Türkiye’nin Fırat’ın doğusunu hedef alan operasyonunu önlemeye çalışan ABD’li “dostlar” öncelikle şunu bilmelidirler; bu operasyon Türkiye’nin beka sorunuyla ilgili bir başkaldırıdır. Suriye’nin kuzey parselinde uzun uzun soluklu kalabilmek için, PKK uzantısı bir terör örgütü olan YPG’ye yaslanmak isteyen ABD’yi bu çabasından vazgeçirmeye yönelik stratejik bir hamledir. 

Bilindiği gibi stratejiler idealler, ütopyolar ya da hamaset destanları üstüne değil, gerçekler üstüne kurulur.

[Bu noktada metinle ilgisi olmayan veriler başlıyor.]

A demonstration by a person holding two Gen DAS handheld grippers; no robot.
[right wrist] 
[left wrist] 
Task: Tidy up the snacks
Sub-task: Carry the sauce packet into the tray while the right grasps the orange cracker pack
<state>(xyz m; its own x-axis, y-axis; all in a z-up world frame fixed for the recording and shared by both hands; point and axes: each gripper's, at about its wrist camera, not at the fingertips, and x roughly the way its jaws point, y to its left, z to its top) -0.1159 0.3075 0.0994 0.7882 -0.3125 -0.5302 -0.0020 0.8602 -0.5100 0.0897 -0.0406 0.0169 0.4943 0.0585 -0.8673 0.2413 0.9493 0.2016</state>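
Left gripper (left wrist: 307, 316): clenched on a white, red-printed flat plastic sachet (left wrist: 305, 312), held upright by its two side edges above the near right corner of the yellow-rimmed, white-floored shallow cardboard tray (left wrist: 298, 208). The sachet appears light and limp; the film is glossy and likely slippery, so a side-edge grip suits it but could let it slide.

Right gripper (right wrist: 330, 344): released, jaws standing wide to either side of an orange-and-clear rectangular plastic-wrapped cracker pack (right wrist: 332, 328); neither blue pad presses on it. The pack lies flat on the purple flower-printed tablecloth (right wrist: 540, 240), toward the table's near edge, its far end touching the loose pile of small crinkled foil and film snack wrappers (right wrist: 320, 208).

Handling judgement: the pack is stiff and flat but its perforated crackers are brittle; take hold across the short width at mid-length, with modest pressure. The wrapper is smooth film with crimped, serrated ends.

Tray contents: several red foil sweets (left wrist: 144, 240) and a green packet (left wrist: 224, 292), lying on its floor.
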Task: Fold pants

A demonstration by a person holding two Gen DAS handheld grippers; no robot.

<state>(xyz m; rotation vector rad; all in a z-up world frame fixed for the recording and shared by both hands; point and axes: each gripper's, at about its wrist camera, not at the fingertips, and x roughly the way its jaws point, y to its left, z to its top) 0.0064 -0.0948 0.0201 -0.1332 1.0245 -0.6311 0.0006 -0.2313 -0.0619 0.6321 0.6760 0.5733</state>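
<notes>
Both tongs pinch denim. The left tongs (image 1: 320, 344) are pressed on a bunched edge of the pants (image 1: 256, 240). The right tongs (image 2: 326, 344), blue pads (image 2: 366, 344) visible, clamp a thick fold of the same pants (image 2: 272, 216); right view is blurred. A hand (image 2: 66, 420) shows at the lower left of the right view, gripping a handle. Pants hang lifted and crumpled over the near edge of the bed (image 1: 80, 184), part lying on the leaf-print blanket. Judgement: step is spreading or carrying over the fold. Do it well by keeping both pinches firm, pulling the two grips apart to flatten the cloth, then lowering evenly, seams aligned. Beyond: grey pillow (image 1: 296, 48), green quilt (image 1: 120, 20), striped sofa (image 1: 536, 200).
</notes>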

Stratejilerin üç temel dayanağı vardır: zaman, mekan ve kuvvet. Türkiye, bütün bu açılardan test ederek bir strateji geliştirmiş, Fırat’ın doğusuna yönelik bir askeri operasyon planlamış ve uygulamaya koymak üzere harekete geçmişti. 

Trump’ın “60-100 gün içinde çekiliyoruz” şeklindeki duyurusu, operasyonun ileri bir tarihe ertelenmesine neden olabilir. Böyle bir gelişme karşısında, kim olsa, geri çekilip önünü görmek ister. Türkiye de sislerin dağılmasını bekleyecektir. 

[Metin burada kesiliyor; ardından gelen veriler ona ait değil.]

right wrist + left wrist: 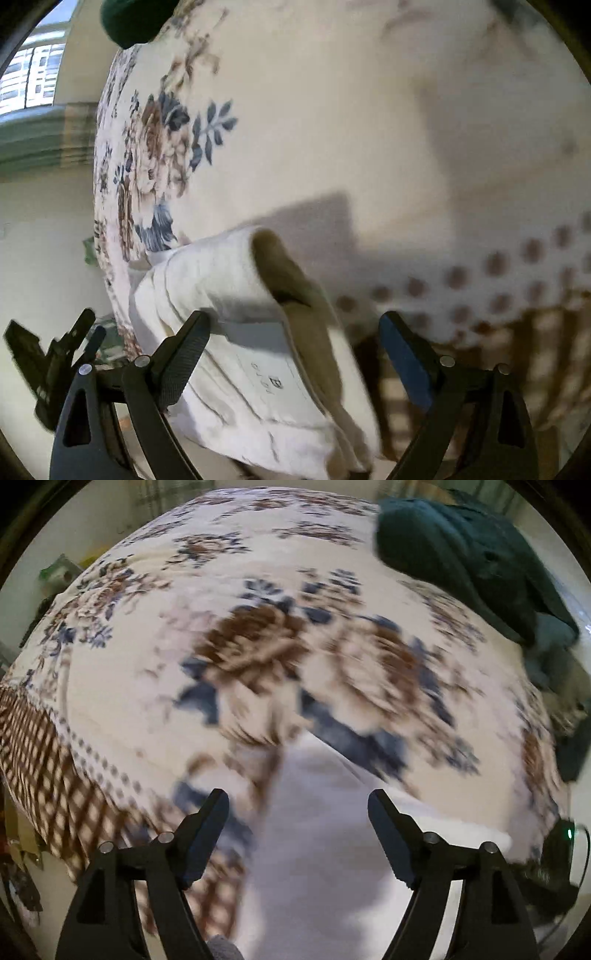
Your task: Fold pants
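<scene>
White pants (317, 842) lie on a floral bedspread (155, 686), blurred, running between the fingers of my left gripper (298, 805), which is open just above them. In the right wrist view the pants' waistband end (229, 280) with an inner label (269, 380) and a tan lining sits between the fingers of my right gripper (295, 328), also open. The pants hang partly over the bed's edge. My left gripper (55, 354) shows at the far left of the right wrist view.
A dark green garment (465, 561) lies at the far right of the bed and shows at the top of the right wrist view (136, 18). The bedspread has a brown checked border (40, 760). A window (29, 77) is at the left.
</scene>
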A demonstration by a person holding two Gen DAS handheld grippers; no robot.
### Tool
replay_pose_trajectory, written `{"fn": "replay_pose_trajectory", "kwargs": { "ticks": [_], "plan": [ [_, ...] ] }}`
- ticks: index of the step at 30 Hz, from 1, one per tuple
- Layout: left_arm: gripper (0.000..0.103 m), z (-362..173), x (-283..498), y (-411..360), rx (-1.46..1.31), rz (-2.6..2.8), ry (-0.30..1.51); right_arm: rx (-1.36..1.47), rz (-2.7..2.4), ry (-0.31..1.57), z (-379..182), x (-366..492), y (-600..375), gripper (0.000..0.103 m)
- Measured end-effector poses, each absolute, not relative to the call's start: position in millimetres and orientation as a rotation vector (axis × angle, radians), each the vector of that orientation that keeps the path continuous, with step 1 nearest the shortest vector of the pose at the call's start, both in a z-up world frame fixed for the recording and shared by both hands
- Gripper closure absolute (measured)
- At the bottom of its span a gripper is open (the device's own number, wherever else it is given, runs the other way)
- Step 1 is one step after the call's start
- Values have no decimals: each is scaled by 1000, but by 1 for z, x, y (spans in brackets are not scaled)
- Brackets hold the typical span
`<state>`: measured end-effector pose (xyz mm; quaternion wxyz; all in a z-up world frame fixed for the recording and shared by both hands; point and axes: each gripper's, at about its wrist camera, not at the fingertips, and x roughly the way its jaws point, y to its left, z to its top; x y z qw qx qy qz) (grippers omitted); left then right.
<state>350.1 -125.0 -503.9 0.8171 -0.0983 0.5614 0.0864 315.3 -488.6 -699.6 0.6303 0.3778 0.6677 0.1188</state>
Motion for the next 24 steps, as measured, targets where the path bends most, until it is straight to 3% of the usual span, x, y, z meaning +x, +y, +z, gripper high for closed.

Türkiye’nin Suriye’nin kuzeyindeki terör yuvalarını hedef alan Fırat’ın doğusuna yönelik operasyonu, “Yüzyıllardır buradayım. Bölgesel bir aktörüm, Ortadoğu denkleminde beni dışlayan herhangi bir adımın atılmasına izin vermem!” haykırışıydı. Bu nedenle, Türkiye ile ABD arasındaki YPG’ye bakış açısı farklılıkları iki müttefik ülke arasında yeni bir krizin doğmasına neden olabilirdi. 

ABD, Suriye’de kalabilmek için YPG’ye dayanmak istiyordu, ama YPG’nin toplumda bir tabanı yoktu. Fırat’ın doğusuna yürümesi durumunda, YPG’nin, ABD desteği olmadan Türkiye’nin karşısında durması mümkün değildi. 

James Jeffrey’nin,  “Suriye’nin kuzeydoğusunda gerginliğin azaldığını belirtip Türk tarafına her seviye tek taraflı operasyonun kötü bir fikir olduğunu aktardık” şeklindeki telaşlanmasının nedeni de, bir terör örgütünün düzenli bir ordu karşısında şansının olmadığı gerçeğinden kaynaklanıyordu. 

ABD’NİN “ÇEKİLİYORUZ” GÖSTERİSİNİN NEDENLERİ

ABD’nin Astana garantörleriyle mücadeleye girişip kaybedecek zamanı kalmamıştı. ABD, Suriye’nin kuzey parselinde inşa ettiği ve binlerce TIR dolusu silah depoladığı üslere, YPG militanlarının yanı sıra, Arap Birliği Ordusu askerlerini de yığdı. Görünen, bilinen bunca hazırlıktan sonra, Trump’ın attığı “Çekiliyoruz” tweetleri hiç de inandırıcı olamıyor. 

Bütün dünya gibi Türkiye de, ABD’nin “çekilme” kararını sorguluyor. “60-100 gün içinde Suriye’den çekiliyoruz” duyurusunun arka planında neler var?

ÇİN GELİYOR, ÇİN.. 

Bunca hazırlık ve yığınaktan sonra, Trump’ın açıkladığı, “Suriye’den çekiliyoruz” kararı hiç de gerçekçi bulunmadı. ABD’nin “Çekiliyoruz” kararının arka planındaki gerçek nedenler sorgulanıyor.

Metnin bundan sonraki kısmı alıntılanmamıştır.